■ Exercise
Go to the line containing "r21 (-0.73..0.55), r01" in the records below and print it and every following line exactly, on through the line containing "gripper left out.", then stop.

*** Material for this exercise

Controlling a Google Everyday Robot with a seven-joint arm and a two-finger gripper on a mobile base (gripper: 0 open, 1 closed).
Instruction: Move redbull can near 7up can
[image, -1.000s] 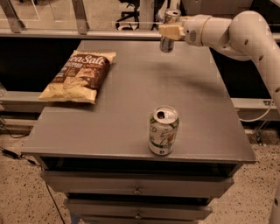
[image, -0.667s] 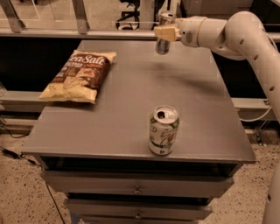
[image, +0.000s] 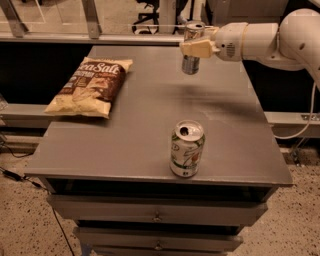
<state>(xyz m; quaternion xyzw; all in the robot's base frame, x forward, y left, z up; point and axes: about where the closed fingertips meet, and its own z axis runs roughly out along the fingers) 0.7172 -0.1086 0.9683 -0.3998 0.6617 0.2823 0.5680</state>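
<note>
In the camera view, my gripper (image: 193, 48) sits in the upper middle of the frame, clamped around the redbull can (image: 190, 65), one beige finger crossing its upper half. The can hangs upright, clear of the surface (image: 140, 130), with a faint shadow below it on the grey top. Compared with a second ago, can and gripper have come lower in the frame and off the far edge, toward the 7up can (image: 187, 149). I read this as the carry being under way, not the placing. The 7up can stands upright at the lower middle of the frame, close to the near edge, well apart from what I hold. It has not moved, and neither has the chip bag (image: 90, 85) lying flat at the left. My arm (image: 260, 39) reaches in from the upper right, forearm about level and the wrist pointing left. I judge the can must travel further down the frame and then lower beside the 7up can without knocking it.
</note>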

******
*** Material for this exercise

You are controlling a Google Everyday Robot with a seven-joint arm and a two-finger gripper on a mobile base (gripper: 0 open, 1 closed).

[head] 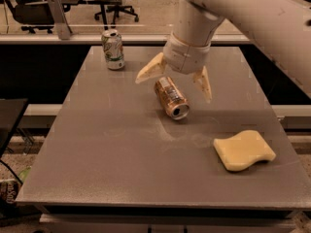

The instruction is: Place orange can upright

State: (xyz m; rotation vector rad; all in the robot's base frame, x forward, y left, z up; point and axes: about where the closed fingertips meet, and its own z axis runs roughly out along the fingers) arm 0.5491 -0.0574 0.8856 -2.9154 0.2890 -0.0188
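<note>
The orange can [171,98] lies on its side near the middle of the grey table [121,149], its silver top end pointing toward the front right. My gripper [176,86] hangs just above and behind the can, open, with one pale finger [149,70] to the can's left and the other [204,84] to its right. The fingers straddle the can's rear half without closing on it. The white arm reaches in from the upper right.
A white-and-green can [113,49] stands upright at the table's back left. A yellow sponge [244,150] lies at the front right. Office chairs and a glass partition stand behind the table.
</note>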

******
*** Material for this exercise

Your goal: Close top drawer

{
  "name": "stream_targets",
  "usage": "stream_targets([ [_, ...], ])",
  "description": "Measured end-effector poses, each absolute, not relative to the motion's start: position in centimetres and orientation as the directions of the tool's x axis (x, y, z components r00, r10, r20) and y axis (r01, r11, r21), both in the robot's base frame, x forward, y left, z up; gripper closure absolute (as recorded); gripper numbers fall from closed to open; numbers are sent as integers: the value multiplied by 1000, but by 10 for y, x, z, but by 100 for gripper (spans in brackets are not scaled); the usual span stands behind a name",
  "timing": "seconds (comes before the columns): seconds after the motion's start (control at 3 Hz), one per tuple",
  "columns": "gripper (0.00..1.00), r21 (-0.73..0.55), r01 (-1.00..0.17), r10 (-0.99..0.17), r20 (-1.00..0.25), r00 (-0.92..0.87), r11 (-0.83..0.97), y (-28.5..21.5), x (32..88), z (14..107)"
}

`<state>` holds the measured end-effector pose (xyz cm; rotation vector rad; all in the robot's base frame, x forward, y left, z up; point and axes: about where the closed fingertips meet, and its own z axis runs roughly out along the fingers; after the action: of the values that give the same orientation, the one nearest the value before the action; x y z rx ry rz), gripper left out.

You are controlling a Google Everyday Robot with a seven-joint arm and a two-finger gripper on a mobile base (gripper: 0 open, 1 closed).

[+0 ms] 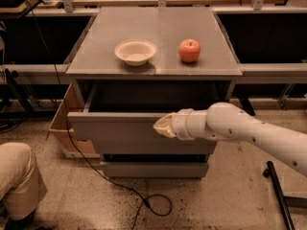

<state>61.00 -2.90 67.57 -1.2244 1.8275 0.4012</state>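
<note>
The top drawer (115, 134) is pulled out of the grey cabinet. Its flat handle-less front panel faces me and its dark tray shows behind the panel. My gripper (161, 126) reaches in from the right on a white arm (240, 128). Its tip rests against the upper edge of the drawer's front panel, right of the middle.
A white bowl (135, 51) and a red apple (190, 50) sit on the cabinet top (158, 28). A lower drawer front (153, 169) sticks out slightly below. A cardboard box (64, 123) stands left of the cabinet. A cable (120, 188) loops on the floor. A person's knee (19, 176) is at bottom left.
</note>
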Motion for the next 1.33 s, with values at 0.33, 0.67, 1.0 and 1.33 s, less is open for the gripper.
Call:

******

■ Written answer
  "columns": "gripper (0.00..1.00), r21 (-0.73..0.55), r01 (-1.00..0.17), r10 (-0.99..0.17), r20 (-1.00..0.25), r00 (-0.92..0.87), r11 (-0.83..0.97), y (-28.5..21.5), x (32..88), z (14..107)"
}

`<state>` holds the measured end-effector pose (xyz cm; rotation vector rad; all in the robot's base frame, x forward, y left, z up; point and axes: about where the closed fingertips meet, and its own z axis runs roughly out along the fingers; after the action: of the values that give the same orientation, the one nearest the value before the action; x y z rx ry rz), gripper left out.

There is no more to the output, and the exercise is done.